Hi, I love seeing their cute faces too...be cairfull with them though I had about 5 that liked to live under a rock and I found one day the rock had settled in the night (after that earthquake we had a coupple of yeard ago and settled on them and broke 4 of their backs!


----------



## ceg4048 (25 Apr 2010)

FishBeast said:
			
		

> ...I am loving them also because of the way they clean up waste from the substrate. I have read George talking about rotting plant matter producing ammonia which results in algae blooms. I am thinking also that the waste that the khuli loach eats would also produce ammonia and have the same result.
> 
> Thoughts anyone?


That's correct. You can't get something for nothing. Whether fish/fauna eat food and excrete it as waste or if the waste rots directly, there is no way to avoid organic waste buildup in a closed system. This is why water changes in a high light, CO2 enriched tank is so incredibly important.

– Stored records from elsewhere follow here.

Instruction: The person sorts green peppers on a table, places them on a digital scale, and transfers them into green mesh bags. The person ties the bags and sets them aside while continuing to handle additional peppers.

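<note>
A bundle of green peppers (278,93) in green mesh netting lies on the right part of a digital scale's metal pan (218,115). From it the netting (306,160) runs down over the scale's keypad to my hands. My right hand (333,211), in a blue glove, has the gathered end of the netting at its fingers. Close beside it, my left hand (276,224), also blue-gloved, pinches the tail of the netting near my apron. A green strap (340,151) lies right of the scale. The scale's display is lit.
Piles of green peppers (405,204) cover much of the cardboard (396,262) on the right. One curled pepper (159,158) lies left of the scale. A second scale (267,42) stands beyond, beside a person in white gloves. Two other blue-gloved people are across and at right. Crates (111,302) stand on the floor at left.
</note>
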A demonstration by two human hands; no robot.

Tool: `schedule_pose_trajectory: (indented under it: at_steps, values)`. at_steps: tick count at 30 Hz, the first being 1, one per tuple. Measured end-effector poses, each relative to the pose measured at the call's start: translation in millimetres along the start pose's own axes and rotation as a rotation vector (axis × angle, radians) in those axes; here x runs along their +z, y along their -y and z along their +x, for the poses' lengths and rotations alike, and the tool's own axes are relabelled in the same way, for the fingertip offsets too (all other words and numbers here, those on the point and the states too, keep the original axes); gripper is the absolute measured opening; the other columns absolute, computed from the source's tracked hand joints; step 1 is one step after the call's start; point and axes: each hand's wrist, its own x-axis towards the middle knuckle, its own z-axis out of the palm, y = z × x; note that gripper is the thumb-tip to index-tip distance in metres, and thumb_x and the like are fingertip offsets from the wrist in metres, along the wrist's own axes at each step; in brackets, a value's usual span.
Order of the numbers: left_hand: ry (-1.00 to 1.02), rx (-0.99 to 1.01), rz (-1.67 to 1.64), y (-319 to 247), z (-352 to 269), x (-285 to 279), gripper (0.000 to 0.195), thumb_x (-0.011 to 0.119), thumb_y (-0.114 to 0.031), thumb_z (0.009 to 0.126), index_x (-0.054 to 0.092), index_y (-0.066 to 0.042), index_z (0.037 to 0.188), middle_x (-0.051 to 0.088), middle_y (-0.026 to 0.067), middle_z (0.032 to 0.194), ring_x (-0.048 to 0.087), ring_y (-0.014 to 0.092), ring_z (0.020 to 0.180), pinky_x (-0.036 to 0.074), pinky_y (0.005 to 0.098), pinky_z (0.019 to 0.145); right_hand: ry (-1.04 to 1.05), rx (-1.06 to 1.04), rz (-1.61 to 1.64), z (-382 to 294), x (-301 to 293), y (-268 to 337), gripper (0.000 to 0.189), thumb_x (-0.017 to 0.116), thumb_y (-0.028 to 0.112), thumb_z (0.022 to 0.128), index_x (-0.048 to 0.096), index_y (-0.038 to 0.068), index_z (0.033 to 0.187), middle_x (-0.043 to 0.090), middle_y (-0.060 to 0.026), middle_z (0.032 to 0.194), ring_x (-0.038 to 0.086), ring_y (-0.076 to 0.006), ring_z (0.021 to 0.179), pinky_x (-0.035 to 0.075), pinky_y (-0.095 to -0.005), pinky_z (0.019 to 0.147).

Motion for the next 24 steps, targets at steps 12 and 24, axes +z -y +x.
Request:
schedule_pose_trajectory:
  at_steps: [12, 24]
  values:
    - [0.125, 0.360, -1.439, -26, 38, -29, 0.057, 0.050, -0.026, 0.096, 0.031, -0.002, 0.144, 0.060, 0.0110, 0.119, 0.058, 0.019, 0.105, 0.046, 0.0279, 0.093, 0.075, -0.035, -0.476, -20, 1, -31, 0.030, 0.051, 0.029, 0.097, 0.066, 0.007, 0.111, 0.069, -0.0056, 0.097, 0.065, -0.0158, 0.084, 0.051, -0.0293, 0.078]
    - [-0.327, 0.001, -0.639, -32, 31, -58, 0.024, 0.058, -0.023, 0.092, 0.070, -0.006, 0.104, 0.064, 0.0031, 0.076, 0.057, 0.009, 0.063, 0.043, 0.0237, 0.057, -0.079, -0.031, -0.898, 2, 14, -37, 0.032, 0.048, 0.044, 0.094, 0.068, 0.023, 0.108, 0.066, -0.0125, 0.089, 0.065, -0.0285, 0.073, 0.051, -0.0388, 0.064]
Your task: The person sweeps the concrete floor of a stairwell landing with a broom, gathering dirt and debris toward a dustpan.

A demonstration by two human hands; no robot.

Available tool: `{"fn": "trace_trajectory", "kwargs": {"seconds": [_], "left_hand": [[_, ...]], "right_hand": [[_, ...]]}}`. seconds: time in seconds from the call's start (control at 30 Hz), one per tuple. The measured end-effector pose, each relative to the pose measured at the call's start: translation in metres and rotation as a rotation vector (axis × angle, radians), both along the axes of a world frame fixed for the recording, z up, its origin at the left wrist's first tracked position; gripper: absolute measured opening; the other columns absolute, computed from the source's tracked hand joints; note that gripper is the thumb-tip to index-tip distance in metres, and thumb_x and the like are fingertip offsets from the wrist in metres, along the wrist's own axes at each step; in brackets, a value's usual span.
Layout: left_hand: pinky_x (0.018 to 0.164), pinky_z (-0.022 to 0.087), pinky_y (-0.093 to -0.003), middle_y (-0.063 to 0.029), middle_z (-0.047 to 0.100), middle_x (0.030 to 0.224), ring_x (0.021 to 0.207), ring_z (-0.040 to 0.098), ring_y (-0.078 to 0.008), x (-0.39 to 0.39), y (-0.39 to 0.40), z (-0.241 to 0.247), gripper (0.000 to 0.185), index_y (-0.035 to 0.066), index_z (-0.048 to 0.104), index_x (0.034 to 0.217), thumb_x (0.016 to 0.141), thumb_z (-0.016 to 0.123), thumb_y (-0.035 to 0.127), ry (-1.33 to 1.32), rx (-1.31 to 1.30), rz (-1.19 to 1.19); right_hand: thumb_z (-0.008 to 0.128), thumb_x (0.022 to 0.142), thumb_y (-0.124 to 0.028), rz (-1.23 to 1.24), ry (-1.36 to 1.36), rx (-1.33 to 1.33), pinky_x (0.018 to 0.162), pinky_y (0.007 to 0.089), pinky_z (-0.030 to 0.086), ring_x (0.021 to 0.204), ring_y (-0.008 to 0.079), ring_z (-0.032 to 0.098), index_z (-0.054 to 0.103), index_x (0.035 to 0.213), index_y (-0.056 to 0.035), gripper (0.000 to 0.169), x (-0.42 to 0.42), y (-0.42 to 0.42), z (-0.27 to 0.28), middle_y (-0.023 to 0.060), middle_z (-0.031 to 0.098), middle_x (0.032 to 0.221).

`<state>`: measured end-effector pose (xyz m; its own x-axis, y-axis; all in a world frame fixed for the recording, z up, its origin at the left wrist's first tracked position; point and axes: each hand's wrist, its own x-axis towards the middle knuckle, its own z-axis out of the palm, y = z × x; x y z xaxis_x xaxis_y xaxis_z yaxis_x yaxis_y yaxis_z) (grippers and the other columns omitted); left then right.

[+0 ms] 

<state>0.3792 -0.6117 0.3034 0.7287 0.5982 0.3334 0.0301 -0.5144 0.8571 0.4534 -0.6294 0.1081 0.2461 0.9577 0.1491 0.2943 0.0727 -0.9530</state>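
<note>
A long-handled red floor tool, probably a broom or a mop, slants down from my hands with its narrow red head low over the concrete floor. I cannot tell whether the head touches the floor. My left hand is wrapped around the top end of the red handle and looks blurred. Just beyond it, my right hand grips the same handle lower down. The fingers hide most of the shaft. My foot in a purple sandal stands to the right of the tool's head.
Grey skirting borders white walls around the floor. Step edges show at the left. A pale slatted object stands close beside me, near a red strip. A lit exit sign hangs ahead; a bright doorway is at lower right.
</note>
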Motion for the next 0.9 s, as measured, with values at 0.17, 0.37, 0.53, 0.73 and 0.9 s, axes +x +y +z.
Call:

Water changes removes the waste directly and at the same time lowers the ammonia concentration. In low light, non CO2 enriched tanks this is much less important as the waste is recycled slowly and fed to the plants. The low growth rate causes by the low lighting allows sufficient time for the waste to break down and to make Nitrogen products available to the plants. Since the light is low there is less chance of triggering algal blooms. In this sense, low light, non enriched tanks act as a recycling centre or as a sewage treatment facility.

Cheers,


----------



## ghostsword (26 Apr 2010)

ceg4048 said:
			
		

> In this sense, low light, non enriched tanks act as a recycling centre or as a sewage treatment facility.
> 
> Cheers,



You don't mince your words do you?


----------



## dw1305 (26 Apr 2010)

Hi all,


> The low growth rate causes by the low lighting allows sufficient time for the waste to break down and to make Nitrogen products available to the plants. Since the light is low there is less chance of triggering algal blooms. In this sense, low light, non enriched tanks act as a recycling centre or as a sewage treatment facility.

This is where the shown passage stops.